肩書きはラーベンド州総督府特使ノ・ラ トビー・グリザケットです。
さすがは女神様のご威光で、即日王宮からの使者が三日後の謁見を伝えてきました。
僕はその夜、十日ぶりで先生の寝室をお訪ねしました。
「えっ、もう着いたのかね」
驚く先生に僕は軍艦なので、補給が早かったようですと報告したのですが、先生はそれを聞いて頭を抱えられました。

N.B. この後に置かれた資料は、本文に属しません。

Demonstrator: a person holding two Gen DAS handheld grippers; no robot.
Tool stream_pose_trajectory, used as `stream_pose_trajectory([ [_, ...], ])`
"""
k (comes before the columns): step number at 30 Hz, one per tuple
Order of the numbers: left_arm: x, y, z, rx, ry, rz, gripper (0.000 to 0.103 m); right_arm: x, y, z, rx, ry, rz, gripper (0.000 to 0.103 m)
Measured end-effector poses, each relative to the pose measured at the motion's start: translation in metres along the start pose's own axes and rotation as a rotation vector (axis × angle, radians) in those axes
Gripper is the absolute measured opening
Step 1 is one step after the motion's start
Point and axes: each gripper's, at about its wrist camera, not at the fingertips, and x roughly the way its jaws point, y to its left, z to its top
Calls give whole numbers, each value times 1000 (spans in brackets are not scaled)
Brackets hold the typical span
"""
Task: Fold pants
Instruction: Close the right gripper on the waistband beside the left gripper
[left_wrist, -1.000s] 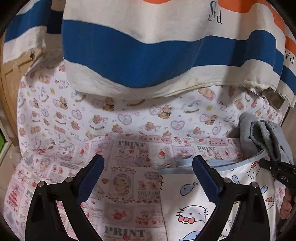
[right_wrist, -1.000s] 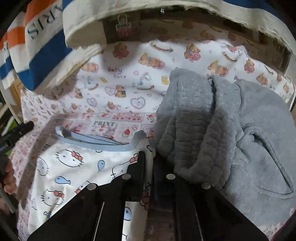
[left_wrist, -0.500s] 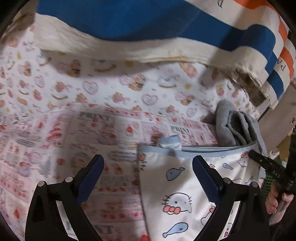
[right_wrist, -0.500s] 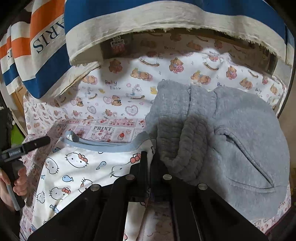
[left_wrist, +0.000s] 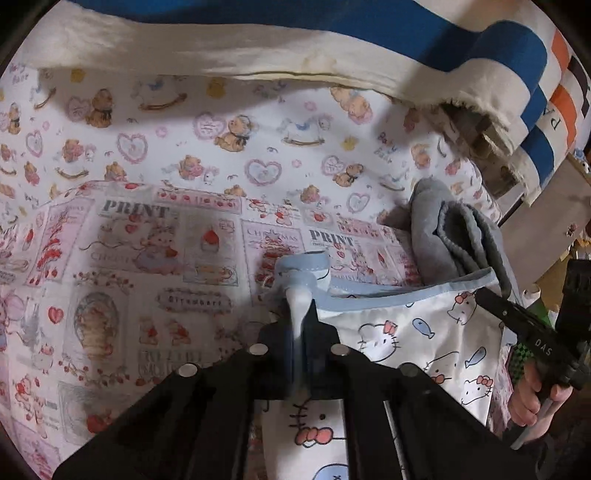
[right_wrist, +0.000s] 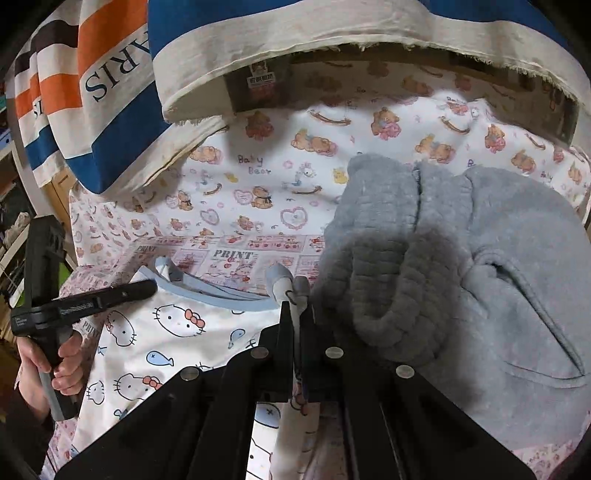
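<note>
Both grippers pinch the pants' (left_wrist: 413, 332) blue waistband on the bed (left_wrist: 147, 258), left gripper (left_wrist: 301, 314) and right gripper (right_wrist: 295, 306) hiding its corners; only the right view shows the whole grey hoodie (right_wrist: 480, 277).

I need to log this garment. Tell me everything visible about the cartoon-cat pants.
The pants look like thin white cotton printed with bow-wearing cat faces and blue fish, trimmed by a light blue waistband. They lie flat on the patterned sheet, beside grey clothing. The left gripper and right gripper each pinch a waistband corner.
</note>
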Motion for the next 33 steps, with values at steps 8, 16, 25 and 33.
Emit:
stream_pose_trajectory([
  [8, -38, -2, 9, 33, -142, 58, 3, -12, -11, 4, 54, -73, 59, 2],
  [16, -33, -8, 7, 108, -147, 169, 3, -1, -11, 0, 53, -66, 56, 2],
  [25, -65, -24, 5, 167, -224, 124, 3, -22, -12, 5, 44, -86, 117, 2],
  [33, -122, -46, -22, 250, -277, 49, 3, -90, 2, -15, -57, -95, 199, 2],
])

「トビー君、これはダメだよ。モンジュスト商会への手入れは失敗に終わるね。何処の世界に、軍艦並みの補給を最優先で受けられる商船があるかね。それを港の人々が見てどう思うか考えてもみたまえ。おそらく、噂はおっつけモンジュスト商会の耳にも入るだろう。いや、もう入っているかも知れない。彼等はそれなりの連絡網を持っているだろうからね。軍人さんは気性の真っ直ぐな人が多いから、目的地には真っ直ぐ向かうもの、補給は迅速に行うものと、最優先の思考が身についてしまっているのだろう。彼らにはこういった捜査には向かないかも知れないね」
「先生、言われてみればその通りです。どうにかならないでしょうか」
「どうにかって君…うーん、そうだなあ…まずこちらの情報が商会に筒抜けだった場合、あちらさんが如何出るか考えることから始めてみようか。時に、漂流物は本物なのかね」
「ええ、それは間違いありません。油紙に何重にも包まれて蝋の紐で固く梱包されていたので嵐にも耐え、浸水も無く無事だったということです」
「なるほど、それは商会も確認するだろう。その上でそれを引き取るわけには行かないと。しかし、本物である以上ブツは欲しい訳だ。ならば如何するか。相手が海軍だから奪うというのは下策だね」
「ドゥーエの港を封鎖出来る戦力だそうです」
「ははは…武力だけは優秀だね。そうなると、その武力を出し抜いて積荷を奪わなければならないわけだ。さて、どうして奪ってやろうかな」
「まるで先生がモンジュスト商会のようです」
「まあ策を練るには敵の身になってみることが一番だよ。そうだな、使える手駒は君が相手にするという王宮の高官か。商会が彼を使って軍に積荷を手放すように働きかけるのが一番なんだが、軍も高官が商会に取り込まれているのを知っているわけだから、それでは納得しないだろうね。君を押さえに使おうとしているのもその辺だろう」
「ええ、そのようです」
「ならば積荷の動きを誘導するという手があるね」
「誘導ですか」
「うん、軍に協力するふりをして、積荷を調べるために倉庫に運ばせ、手薄になったところを襲うという訳さ。実際、君が女王陛下に報告すれば、それなりの調査団が編成されるだろう。当然積荷を調べることになる。商会側の高官はその時に積荷を襲撃しやすい倉庫に誘導し、搬入日と警備の配置と人数を調べて商会側に流すだけで用は足りるわけだ」
「なるほど、それを軍が知れば積荷の行く先を警備のしやすい倉庫にして、警備体制を厳重にしますね」
「さ、そこさ。軍にはこの事を伏せておいた方が良い。相手の思惑に乗って泳がせてから捕縛するなんて芸当は到底出来そうも無いからね」
「と、なると一味の捕縛は…」
「そう、君一人という訳だ」
「はあー、難儀ですねえ」
「君には例の必殺技があるじゃないか。転移を繰り返して相手の背後から神気を浴びせてやりたまえよ」
「あ、そうですね。なるほど…それなら、なんとかなりそうです」
「まあ、難しくなったら、それこそ転移で逃げてしまえば良いんだし、きっと上手くいくよ」
「分かりました。頑張ってみます」
「朗報を待っているよ」
こうして先生と秘密の計画を立てて、僕はドゥーエに戻りました。